(Task directions):
Please print exactly the lines running from the one that contains "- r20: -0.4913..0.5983" to the end of the data, with both lines included.

━━━━━ Information shown

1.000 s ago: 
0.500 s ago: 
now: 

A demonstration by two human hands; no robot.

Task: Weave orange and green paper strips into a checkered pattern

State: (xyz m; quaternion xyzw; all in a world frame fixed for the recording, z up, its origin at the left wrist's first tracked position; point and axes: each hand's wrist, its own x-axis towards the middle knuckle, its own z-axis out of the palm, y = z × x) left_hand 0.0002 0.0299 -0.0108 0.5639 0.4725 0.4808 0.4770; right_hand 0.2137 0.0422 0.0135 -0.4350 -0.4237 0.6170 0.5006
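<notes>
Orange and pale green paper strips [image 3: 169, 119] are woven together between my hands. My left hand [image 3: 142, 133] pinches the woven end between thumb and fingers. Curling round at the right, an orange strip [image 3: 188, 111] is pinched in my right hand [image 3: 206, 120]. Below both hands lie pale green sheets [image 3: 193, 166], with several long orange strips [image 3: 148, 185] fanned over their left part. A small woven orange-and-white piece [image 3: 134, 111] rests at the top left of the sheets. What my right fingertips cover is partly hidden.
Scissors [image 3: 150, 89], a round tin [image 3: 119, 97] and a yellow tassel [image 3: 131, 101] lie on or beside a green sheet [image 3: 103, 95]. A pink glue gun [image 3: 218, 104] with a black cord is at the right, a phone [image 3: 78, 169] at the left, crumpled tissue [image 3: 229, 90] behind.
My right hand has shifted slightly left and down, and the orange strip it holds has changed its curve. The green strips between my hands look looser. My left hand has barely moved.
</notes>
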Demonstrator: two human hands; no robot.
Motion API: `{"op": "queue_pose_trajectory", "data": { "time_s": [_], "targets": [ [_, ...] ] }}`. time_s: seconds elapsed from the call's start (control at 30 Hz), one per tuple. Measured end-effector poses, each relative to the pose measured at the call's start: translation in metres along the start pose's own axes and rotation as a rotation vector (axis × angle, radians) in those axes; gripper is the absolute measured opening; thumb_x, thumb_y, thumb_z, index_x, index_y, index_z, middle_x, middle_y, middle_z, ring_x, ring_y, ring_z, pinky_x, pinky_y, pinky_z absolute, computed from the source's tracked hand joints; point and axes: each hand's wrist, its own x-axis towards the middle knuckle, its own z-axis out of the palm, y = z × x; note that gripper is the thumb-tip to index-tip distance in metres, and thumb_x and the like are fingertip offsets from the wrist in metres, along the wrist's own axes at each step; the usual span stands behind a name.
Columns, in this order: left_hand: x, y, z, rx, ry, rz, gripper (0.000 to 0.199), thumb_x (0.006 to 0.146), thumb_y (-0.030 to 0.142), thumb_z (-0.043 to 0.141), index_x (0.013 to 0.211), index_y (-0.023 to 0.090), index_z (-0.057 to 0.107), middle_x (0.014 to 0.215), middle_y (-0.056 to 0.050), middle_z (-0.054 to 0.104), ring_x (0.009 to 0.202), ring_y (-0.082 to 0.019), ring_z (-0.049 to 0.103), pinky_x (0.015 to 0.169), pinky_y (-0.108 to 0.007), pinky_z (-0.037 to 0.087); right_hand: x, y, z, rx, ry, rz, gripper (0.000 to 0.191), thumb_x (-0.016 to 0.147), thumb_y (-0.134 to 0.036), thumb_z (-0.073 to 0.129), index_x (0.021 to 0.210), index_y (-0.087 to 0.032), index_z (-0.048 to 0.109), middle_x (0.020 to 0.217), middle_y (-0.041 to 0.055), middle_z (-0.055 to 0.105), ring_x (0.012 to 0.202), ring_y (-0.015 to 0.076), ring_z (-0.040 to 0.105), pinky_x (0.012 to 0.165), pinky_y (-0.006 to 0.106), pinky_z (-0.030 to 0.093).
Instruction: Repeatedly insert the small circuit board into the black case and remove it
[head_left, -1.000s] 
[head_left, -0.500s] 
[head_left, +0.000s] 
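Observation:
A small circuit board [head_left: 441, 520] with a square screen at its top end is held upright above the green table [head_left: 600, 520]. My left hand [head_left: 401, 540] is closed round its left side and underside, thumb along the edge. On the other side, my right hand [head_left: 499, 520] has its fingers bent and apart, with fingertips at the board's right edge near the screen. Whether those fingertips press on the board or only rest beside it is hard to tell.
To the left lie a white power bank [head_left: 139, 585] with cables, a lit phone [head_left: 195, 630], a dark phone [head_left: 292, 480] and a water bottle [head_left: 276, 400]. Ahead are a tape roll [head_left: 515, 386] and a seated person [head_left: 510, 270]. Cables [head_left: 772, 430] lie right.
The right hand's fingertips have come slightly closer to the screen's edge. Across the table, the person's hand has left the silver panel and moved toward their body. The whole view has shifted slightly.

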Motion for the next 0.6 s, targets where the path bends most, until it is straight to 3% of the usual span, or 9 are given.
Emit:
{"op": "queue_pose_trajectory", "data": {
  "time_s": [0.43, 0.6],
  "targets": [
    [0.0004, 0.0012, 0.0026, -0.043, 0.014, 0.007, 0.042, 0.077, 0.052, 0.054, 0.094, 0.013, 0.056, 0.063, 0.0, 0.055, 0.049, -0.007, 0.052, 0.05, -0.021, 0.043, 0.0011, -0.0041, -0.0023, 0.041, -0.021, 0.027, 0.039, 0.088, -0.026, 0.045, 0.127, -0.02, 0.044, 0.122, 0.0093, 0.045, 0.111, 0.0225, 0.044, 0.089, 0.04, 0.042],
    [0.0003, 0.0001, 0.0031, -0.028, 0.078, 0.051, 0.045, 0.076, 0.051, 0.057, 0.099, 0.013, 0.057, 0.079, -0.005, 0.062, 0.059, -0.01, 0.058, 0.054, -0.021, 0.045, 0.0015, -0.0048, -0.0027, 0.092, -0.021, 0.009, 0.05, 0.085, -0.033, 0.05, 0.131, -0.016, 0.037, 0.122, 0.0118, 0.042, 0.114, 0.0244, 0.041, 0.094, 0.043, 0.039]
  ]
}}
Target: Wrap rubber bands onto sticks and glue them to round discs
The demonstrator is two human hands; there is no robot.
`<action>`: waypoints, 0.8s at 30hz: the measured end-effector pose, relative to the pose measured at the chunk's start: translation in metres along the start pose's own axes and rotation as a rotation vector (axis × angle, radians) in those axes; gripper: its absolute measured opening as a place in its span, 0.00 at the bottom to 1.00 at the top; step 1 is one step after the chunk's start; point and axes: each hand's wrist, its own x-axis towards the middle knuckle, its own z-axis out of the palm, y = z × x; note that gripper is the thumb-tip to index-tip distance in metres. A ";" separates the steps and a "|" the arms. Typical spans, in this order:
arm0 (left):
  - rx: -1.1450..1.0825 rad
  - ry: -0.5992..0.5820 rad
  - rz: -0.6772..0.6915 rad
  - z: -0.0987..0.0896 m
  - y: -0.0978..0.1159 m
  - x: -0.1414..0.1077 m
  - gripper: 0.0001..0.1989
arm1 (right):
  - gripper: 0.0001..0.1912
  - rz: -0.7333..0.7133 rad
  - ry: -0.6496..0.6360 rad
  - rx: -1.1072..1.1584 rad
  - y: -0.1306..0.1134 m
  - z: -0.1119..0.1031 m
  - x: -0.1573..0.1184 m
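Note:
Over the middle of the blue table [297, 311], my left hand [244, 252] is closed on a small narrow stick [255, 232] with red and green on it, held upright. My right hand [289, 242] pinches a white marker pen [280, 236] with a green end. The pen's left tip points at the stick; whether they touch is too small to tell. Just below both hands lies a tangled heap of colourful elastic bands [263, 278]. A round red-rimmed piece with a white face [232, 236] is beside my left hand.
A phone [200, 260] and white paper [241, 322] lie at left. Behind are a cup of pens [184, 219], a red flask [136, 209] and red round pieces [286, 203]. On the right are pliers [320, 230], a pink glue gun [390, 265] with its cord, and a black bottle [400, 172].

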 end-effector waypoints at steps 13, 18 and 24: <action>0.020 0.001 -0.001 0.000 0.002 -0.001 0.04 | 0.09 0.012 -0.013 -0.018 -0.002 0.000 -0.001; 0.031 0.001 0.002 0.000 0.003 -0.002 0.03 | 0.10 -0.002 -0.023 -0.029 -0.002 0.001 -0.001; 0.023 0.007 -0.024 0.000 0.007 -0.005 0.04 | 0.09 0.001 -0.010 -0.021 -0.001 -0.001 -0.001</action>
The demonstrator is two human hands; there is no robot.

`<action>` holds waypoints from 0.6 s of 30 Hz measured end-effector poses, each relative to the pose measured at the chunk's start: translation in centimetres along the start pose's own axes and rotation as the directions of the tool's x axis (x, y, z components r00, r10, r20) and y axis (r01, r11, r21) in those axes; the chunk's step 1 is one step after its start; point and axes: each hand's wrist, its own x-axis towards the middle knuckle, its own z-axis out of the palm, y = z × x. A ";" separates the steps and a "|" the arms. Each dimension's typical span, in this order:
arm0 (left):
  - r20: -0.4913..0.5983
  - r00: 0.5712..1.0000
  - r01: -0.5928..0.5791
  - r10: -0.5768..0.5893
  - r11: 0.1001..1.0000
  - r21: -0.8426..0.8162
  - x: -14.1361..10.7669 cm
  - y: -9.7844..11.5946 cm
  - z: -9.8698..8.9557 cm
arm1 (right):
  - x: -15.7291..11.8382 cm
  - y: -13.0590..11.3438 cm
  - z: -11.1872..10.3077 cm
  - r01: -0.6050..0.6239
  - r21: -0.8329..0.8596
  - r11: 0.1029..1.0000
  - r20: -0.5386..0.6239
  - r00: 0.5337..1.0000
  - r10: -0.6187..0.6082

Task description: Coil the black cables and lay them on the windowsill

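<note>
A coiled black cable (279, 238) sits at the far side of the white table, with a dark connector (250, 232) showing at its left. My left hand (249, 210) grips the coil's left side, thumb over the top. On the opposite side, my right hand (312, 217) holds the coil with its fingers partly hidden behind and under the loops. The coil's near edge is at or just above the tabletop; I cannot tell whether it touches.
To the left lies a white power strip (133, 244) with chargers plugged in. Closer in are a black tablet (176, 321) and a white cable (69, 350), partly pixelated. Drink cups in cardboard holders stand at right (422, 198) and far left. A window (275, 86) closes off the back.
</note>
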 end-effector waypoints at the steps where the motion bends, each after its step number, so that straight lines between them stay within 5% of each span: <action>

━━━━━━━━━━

(Result of the task):
  - r20: -0.4913..0.5983
  - r00: 0.5712..1.0000
  - r01: -0.5928..0.5791
  - r10: -0.5768..0.5893
  - r11: 0.1001..1.0000
  - r21: -0.8426..0.8162
  - x: -14.1361..10.7669 cm
  - y: -9.7844..11.5946 cm
  - z: -9.8698..8.9557 cm
arm1 (right):
  - x: -15.7291..11.8382 cm
  - y: -13.0590..11.3438 cm
  - z: -11.1872..10.3077 cm
  - r01: -0.6050..0.6239
  - r21: -0.8329..0.8596
  - r11: 0.1029..1.0000
  - r20: -0.5386..0.6239
  - r00: 0.5337..1.0000
  - r10: -0.6187..0.6082

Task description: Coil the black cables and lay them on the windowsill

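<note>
A coiled black cable (279, 238) sits at the far side of the white table, with a dark connector (250, 232) showing at its left. My left hand (249, 210) grips the coil's left side, thumb over the top. On the opposite side, my right hand (312, 217) holds the coil with its fingers partly hidden behind and under the loops. The coil's near edge is at or just above the tabletop; I cannot tell whether it touches.
To the left lies a white power strip (133, 244) with chargers plugged in. Closer in are a black tablet (176, 321) and a white cable (69, 350), partly pixelated. Drink cups in cardboard holders stand at right (422, 198) and far left. A window (275, 86) closes off the back.
</note>
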 end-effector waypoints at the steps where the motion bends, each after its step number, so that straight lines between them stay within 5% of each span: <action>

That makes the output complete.